From Electric Vehicles to Cigarettes: How Bengaluru’s Log 9 Wants to Use Graphene to Disrupt Everything

Akshay Singhal, the 23-year-old founder of Log 9 Materials in Bengaluru, doesn’t seem like someone whose company wants to change everything from electric cars to air purifiers to even cigarettes. Yet that’s exactly what the company, which works on finding applications for graphene — and raised pre-series A last year — is trying to do right now.

Graphene is a semi-metal allotrope of carbon that is the strongest material ever tested, an efficient conductor of both heat and electricity, and nearly transparent. This opens it up to a number of different uses, although it’s closely related to the graphite that’s in your pencils.

Log 9’s first product is already in the market. Called PPuF (Post Purification Filter), this is a small cigarette holder with a graphene filter that claims to remove 50 percent of the toxins. «We’re also working with ITC and others to get it into the cigarette filter, rather than being something you have to buy on your own,» says Singhal.

Log 9 has a couple of more products in the purification space, which it wants to sell to companies making air purifiers, and an oil-absorbent pad to fight ocean spills. All this will help make more of an impact, and also give Log 9 more clout for what it’s doing next — building batteries for electric vehicles.

«The use of graphene in other domains is well established, but energy has a huge potential, and so we are right now working on that, including a new battery, a primary cell,» explains Singhal. 

A sample of graphene.

 

The batteries that we use in our phones, for example, are secondary cells that are recharged with electricity and then reused. On the other hand, AA batteries are an example of a primary cell where a chemical reaction is used to fuel the generation of electricity. Log 9’s non-rechargeable, one-time use batteries uses a proprietary fuel to produce electricity. Singhal says that Log 9 plans to unveil its batteries by around July-end.

«The battery is much more energy efficient than the rechargeable ones that are being used right now, and so for the same size of battery, you could get a range of 3,000 kilometres,” says Singhal.

Smaller, lighter batteries could open up new applications for the technology, and a battery that provides a range of 3,000 kilometres would be a game-changer as EVs in India have ranges from 60km to 150km, depending on the vehicle in question, which as Singhal points out, is barely enough for in-city use.

«If your battery runs out when you go one-way to the airport, it’s not really solving anything,» he quips.

The idea here would be to replace the battery — which would be an easy, painless process — just like you swap out the LGP cylinder at home once it runs out. This runs contrary to the example we have in the West of charging networks, but Singhal isn’t alone in positing a replaceable battery solution.

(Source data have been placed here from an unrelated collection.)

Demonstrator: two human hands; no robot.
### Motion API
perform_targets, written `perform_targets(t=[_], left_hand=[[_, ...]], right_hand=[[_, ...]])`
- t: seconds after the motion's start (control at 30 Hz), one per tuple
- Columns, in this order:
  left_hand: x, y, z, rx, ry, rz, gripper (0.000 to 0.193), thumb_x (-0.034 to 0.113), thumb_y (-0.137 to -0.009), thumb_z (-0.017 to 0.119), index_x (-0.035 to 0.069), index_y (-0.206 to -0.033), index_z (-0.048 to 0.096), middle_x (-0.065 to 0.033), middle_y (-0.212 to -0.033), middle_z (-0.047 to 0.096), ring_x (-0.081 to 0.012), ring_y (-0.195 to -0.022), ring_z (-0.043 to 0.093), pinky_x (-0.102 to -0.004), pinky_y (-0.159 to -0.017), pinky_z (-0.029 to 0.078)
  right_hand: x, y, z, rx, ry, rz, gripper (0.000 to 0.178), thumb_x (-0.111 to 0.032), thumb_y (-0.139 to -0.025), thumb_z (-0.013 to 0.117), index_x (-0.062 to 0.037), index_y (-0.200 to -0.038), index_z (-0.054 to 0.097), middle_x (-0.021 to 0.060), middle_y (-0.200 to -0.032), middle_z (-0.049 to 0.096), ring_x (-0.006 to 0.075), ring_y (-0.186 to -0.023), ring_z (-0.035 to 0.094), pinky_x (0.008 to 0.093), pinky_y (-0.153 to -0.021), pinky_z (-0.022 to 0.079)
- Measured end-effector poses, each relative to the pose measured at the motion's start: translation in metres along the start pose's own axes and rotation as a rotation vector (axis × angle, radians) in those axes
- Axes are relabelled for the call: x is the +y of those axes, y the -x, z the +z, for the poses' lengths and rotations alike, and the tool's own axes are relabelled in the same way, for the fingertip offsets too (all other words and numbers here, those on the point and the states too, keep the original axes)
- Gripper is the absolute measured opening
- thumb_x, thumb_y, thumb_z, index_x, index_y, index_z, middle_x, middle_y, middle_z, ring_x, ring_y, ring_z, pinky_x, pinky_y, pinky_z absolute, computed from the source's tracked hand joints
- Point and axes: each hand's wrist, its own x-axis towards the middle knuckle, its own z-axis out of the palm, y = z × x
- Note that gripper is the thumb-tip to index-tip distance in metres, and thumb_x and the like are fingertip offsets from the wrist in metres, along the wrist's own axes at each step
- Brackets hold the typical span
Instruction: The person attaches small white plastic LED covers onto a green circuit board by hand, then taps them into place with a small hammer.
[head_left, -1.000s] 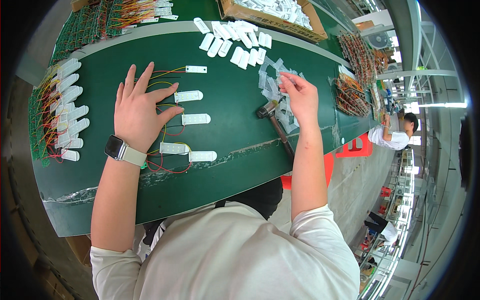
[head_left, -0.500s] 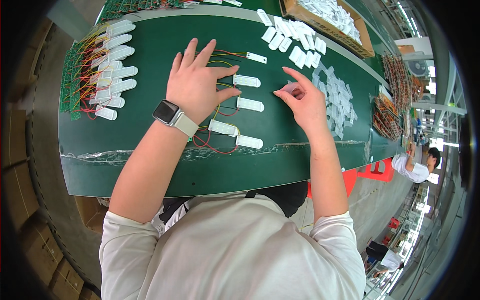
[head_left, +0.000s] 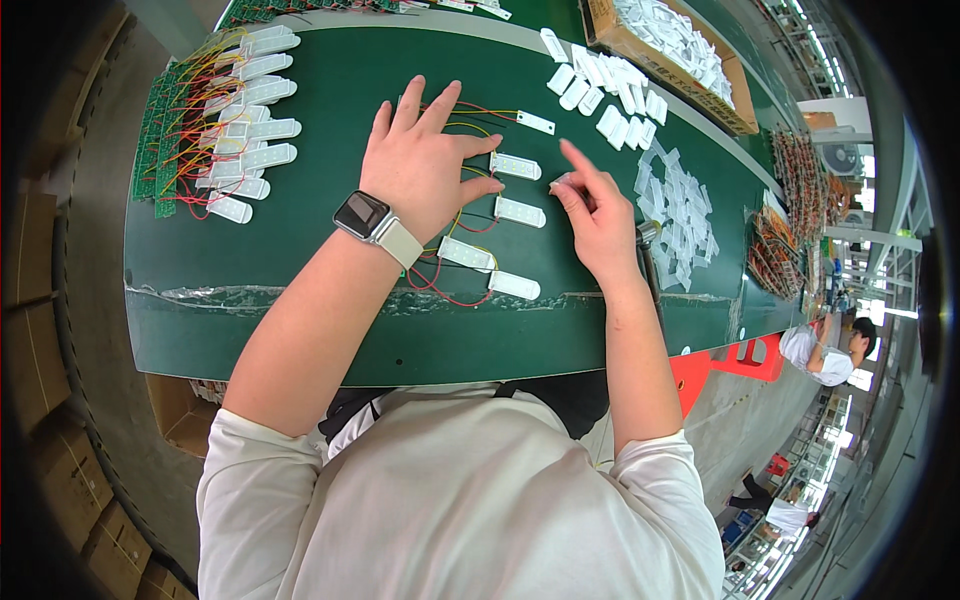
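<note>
Left hand (head_left: 425,165): fingers (head_left: 408,105) spread flat, pinning the coloured wires (head_left: 452,290) on the green surface (head_left: 300,230)
Right hand (head_left: 597,215): fingertips pinched on a small clear plastic cover (head_left: 560,181); beside the white oblong lamp modules (head_left: 520,212)

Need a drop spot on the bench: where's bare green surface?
Free: green mat between the wired strip pile and the left hand, plus the near edge strip. Crowded: lamp strips between hands, clear covers beyond the right hand.
</note>
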Motion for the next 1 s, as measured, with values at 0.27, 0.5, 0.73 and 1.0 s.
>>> perform_targets(t=[0.27, 0.5, 0.73, 1.0], left_hand=[[0.001, 0.0, 0.002, -0.005, 0.01, -0.008, 0.049, 0.056, -0.081, 0.083, 0.038, -0.126, 0.079, -0.0088, -0.164, 0.046, -0.0377, -0.155, 0.035, -0.0538, -0.125, 0.031], [0.0, 0.002, 0.001, 0.003, 0.017, -0.005, 0.05, 0.057, -0.081, 0.083, 0.037, -0.127, 0.078, -0.0089, -0.164, 0.046, -0.0372, -0.155, 0.034, -0.0532, -0.126, 0.03], [0.001, 0.001, 0.001, 0.002, 0.017, 0.0, 0.051, 0.057, -0.081, 0.083, 0.038, -0.128, 0.078, -0.009, -0.164, 0.046, -0.0369, -0.155, 0.034, -0.0527, -0.127, 0.03], [-0.002, 0.002, 0.003, 0.026, -0.002, 0.007, 0.054, 0.059, -0.08, 0.083, 0.039, -0.13, 0.076, -0.01, -0.163, 0.048, -0.0377, -0.154, 0.036, -0.0527, -0.125, 0.032]], right_hand=[[-0.004, -0.003, -0.007, 0.029, 0.117, 0.1, 0.029, -0.012, -0.09, 0.083, -0.005, -0.117, 0.077, 0.0086, -0.096, 0.076, 0.0186, -0.08, 0.071, 0.0322, -0.073, 0.057], [-0.001, 0.0, -0.013, -0.008, 0.274, -0.109, 0.028, -0.012, -0.087, 0.083, -0.0042, -0.114, 0.079, 0.0097, -0.104, 0.07, 0.0302, -0.098, 0.068, 0.04, -0.086, 0.056], [0.005, -0.005, -0.017, 0.01, 0.328, -0.172, 0.029, -0.017, -0.084, 0.085, -0.0079, -0.112, 0.081, 0.0069, -0.104, 0.069, 0.0275, -0.099, 0.064, 0.0389, -0.086, 0.054], [-0.022, -0.03, 0.014, 0.022, 0.219, -0.236, 0.03, -0.024, -0.081, 0.088, -0.0137, -0.108, 0.084, 0.0023, -0.104, 0.067, 0.024, -0.105, 0.059, 0.0361, -0.083, 0.054]])
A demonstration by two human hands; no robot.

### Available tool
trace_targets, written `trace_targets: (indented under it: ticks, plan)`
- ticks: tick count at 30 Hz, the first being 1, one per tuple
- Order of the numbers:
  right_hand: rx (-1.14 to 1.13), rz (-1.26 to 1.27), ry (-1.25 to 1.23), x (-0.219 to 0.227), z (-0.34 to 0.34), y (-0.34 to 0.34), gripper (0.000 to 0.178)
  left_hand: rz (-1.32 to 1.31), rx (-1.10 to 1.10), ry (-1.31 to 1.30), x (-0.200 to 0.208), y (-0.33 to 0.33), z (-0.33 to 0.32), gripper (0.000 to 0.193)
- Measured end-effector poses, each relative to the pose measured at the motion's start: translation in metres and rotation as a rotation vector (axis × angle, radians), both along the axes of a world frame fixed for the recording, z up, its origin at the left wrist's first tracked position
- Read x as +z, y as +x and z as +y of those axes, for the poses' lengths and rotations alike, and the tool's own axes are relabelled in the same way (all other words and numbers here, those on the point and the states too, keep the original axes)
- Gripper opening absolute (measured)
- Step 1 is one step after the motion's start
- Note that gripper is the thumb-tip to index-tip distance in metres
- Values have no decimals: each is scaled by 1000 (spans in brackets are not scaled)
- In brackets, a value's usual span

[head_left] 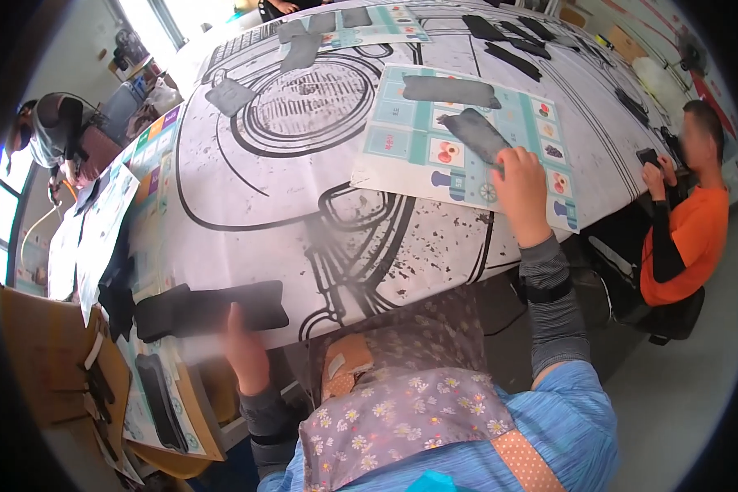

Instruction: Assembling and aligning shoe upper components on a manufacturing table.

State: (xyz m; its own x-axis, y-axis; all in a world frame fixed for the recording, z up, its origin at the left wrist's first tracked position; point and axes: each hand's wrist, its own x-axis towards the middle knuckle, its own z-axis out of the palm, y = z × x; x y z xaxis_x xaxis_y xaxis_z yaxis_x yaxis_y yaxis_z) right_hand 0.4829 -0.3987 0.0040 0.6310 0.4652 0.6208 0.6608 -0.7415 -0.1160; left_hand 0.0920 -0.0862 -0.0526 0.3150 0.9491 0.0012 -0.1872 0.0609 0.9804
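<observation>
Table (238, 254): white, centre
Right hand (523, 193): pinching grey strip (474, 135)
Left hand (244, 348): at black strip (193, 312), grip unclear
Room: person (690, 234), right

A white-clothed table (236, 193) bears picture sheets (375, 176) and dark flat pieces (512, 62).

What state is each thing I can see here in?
Left hand: blurred, at the black piece; grip unclear.
Black piece: extended, roughly flat.
Right hand: curled, at the grey piece's near end.
Grey piece: lying aslant on the printed sheet.
Printed sheet: flat, partly covered.
Tablecloth: spread out, dark-speckled.
</observation>
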Motion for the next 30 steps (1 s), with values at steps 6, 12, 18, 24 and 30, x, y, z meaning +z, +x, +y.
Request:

Mumbai-based ION Energy is another company that believes users will need to swap batteries instead of recharging them, particularly for something like a two-wheeler where the battery size won’t be particularly big. «India is the largest two-wheeler market in the world with 17.7 million two-wheelers sold here last year,» ION Energy founder Akhil Aryan pointed out in an earlier discussion. «It’s also the largest three-wheeler market. Now think of the infrastructure that’s required to support this. At this scale, you can’t function on charging stations.»

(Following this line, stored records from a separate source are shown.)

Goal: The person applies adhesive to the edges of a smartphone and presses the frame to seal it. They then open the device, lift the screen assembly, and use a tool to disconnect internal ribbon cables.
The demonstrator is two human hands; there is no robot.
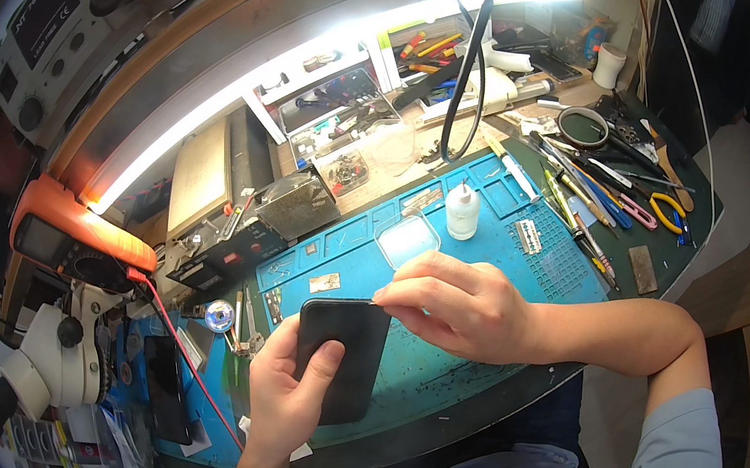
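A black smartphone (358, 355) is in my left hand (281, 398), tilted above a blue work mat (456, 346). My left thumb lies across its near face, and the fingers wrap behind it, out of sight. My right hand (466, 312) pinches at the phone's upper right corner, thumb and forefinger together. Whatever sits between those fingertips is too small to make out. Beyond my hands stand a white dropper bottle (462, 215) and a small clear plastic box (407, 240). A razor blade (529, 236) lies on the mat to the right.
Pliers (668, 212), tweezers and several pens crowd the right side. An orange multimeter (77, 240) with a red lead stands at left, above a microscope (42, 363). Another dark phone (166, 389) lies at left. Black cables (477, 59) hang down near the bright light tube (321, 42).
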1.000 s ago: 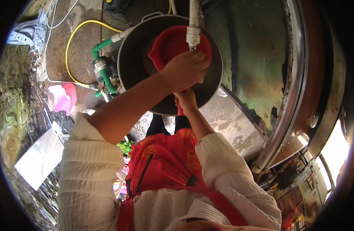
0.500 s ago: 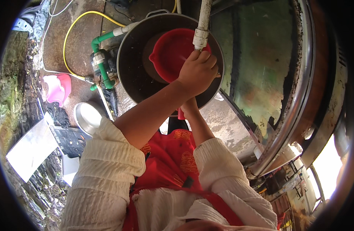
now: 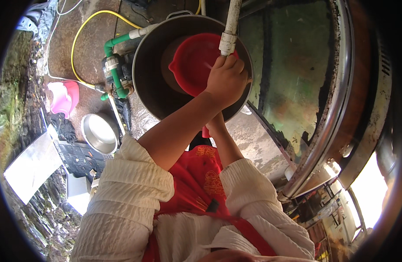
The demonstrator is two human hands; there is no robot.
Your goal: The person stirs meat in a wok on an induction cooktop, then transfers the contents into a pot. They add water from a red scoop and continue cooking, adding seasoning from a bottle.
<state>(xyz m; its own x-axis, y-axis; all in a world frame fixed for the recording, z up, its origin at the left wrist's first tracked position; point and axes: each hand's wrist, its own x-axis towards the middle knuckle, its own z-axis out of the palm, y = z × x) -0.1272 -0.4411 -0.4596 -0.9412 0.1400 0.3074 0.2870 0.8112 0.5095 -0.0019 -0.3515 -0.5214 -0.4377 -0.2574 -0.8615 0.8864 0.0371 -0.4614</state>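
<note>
Since half a second ago the left hand [image 3: 227, 81] has slid a little lower along the white pipe [image 3: 230, 26], fingers curled around its end just below the coupling. Beneath that forearm the right hand [image 3: 215, 125] grips the handle of the red scoop [image 3: 192, 61], which sits inside the large metal pot [image 3: 150, 83]; green pipework [image 3: 113, 65], a steel bowl [image 3: 99, 132] and a pink scoop [image 3: 63, 98] lie to the left
</note>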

Graphene batteries will also solve one other big problem — they’re likely to be easier to make in India due to availability of component materials. In an earlier conversation, Tarun Mehta, founder and CEO of electric vehicle maker Ather Energy, had said that battery availability in India is a challenge, and materials hard to come by. Log 9’s Singhal also pointed out as an advantage for his company’s technology.

Inside the Log 9 lab.

 

«We have no lithium or cobalt stockpile, and that’s going to become a problem for the other [types of] batteries,» he says. «On the other hand, we have good availability [of the fuel material], and once these are widespread we can set up recycling to almost completely recover it from used batteries.» 

Not everyone agrees with this vision. Some companies, such as Mahindra — which sells the E2O electric vehicle — have come up with a solar-power ecosystem that customers can buy into. Ather Energy is on the cusp of launching the rollout of a charging network and its CTO, Swapnil Jain says that the technology behind graphene batteries is too nascent.

«It’s not a commercialised technology, and there are very few vendors that can supply components required,» says Jain, explaining why Ather preferred conventional lithium-ion batteries. «Scaleability and growth is paramount to for a technology to be adopted en masse.”

Compared to graphene, lithium-ion batteries are very well established, with proper supply chains in place. Jain also states that the price of lithium-ion batteries has been dropping, making the technology more feasible for mass adoption in multiple sectors.

This is a problem that Singhal will need to tackle, starting with a proof-of-concept. Although he doesn’t give us a specific on the cost savings the new technology could represent, Singhal plans to demonstrate the battery to car-makers by July-end, in the hope of finding a partner that can ultimately take it to mass scale.